So I have a list:
a 25 b 18 c 18 d 18 e 14 f 14 g 12 ... and so on
For each number that matches, I have to get every permutation of the identifier. The lists I would need from my example would be as follows:
abcdefg abdcefg acbdefg acdbefg adbcefg adcbefg abcdfeg abdcfeg acbdfeg acdbfeg adbcfeg adcbfeg
Steps I am taking currently to solve the problem:
- Read in the list, place each value in an array ([a][12]) and place that in an ArrayList
- I then find if there are any repeating numbers and make note of it within a HashMap
- I then have a for loop set up to go through the HashMap. If the number didn’t repeat, I just add it to the list. If the number did repeat, I use Heap’s algorithm to get every permutation.
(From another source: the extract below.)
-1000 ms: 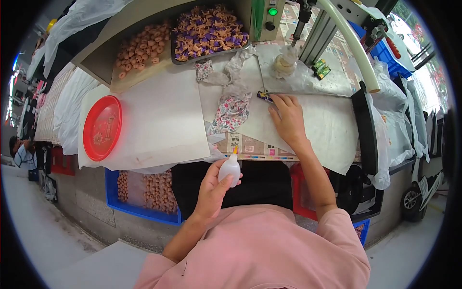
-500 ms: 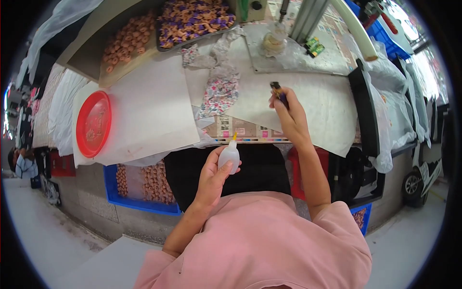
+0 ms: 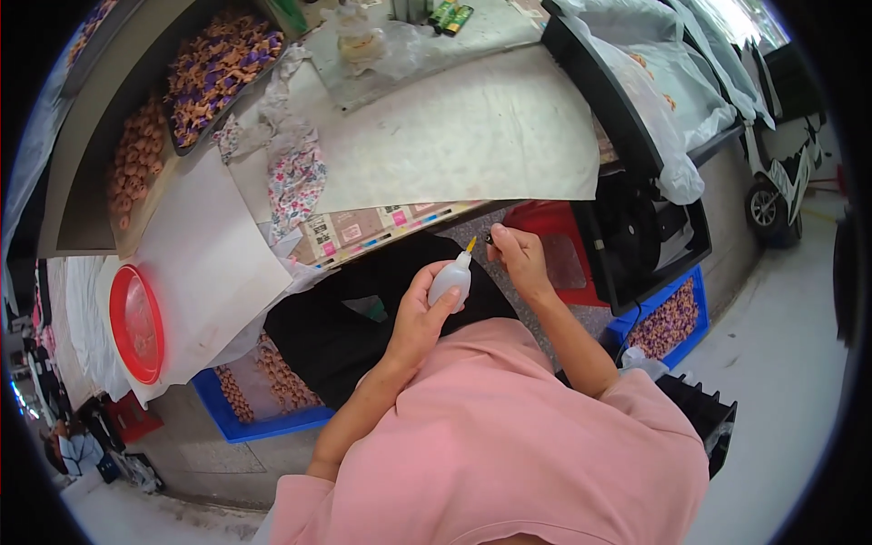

If I were to work through it, I would be adding the numbers to a list like this:
a abcd abdc adbc ... abcdef abcdfe abdcef adbcfe ... abcdefg abcdfeg
My current code doesn’t work as intended (generates only one list) and I’m not even sure how to begin writing a code that would continuously generate new lists, while also appending the old lists. I apologize for being lost, I’m in a data structures course right now and it all feels out of my familiarity zone (we just started discussing linked lists).
Note 1: allLists holds all the current lists (a, abcd, adcb,) and permutationList holds all the permutations of the list.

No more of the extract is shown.